With all the superhero movies flying at us, it's hard to believe that comics were once seen as bad. This episode, Frank digs into comic's controversial past.

Frank's Thoughts

When I was growing up, comics were not “cool.” If you read them, you were a geek. A nerd. You were looked down upon. They were considered junk, and no one ever thought to teach them in school. That didn’t stop me. I enjoyed the emersion that comics brought.

I was lucky to have parents who didn’t censor me from reading comics. They would always indulge me, buying me issues when we would go to the store. I had quite a collection (though well-read and wouldn’t be worth anything today due to that). I would try (and usually fail) to copy their drawings. I would imagine what it would be like to have super powers.

Still, I always assumed they were a lesser form of literature or art. I was always slightly ashamed that I read them, instead of going out and playing sports or whatever it was the “cool” kids did.

That was until I was in freshman year of high school. My english teacher saw me reading a copy of X-Men, and asked me if I had ever heard of a comic named “Kingdom Come.” I hadn’t and told him so. He said, “okay,” then left me alone.

The next day I came into school, he handed me his copy to let me borrow. He said that not only was it his favorite comic, but it contained beautiful art, and writing that could give some of our school requirements a run for their money.

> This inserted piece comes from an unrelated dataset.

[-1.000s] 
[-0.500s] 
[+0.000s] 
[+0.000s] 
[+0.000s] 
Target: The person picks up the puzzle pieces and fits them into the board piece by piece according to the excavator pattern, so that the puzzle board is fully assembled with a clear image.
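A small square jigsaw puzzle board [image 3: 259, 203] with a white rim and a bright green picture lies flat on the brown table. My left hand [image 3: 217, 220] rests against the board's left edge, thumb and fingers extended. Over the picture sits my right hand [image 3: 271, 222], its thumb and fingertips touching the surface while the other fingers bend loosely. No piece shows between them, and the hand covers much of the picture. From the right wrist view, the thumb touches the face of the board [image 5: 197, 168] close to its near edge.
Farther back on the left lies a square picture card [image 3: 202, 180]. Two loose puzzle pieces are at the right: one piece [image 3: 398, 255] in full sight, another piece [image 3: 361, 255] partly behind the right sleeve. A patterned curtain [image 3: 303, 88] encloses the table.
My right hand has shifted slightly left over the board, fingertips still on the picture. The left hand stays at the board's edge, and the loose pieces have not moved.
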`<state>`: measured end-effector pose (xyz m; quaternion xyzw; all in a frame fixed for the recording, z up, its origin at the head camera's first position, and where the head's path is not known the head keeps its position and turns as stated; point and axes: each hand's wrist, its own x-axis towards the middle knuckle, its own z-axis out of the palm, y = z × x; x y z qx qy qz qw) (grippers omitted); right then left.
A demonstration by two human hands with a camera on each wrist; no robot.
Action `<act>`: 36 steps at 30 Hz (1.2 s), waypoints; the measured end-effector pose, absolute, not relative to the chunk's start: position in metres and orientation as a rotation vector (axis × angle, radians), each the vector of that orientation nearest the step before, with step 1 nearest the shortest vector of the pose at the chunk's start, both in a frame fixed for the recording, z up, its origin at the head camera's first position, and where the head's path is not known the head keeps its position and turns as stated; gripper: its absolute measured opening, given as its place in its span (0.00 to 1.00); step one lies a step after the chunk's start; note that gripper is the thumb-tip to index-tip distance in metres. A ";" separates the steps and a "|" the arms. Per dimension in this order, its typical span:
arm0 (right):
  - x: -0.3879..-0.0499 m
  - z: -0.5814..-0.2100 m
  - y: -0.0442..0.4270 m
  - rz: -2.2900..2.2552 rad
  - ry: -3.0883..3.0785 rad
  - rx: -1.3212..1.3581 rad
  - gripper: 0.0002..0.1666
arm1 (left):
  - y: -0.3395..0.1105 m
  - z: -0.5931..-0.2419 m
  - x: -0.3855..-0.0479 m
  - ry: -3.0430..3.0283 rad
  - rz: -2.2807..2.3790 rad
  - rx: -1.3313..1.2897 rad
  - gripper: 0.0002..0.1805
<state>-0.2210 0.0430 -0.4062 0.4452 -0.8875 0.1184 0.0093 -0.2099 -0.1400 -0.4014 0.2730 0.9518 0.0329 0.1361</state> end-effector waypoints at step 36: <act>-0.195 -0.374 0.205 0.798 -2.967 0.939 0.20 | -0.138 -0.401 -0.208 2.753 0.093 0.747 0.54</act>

And he was right. Written by Mark Wade and Alex Ross (who also did the incredible art), this graphic novel explores themes of morality, religion, responsibility, and politics. It grayed the lines between good and evil, and showed superheroes in a new light.

I finished that entire graphic novel in a night, brought it back to him and thanked him. From that day on, I was never again ashamed of being a fan of comics, because I saw comics for what they are...great works of art.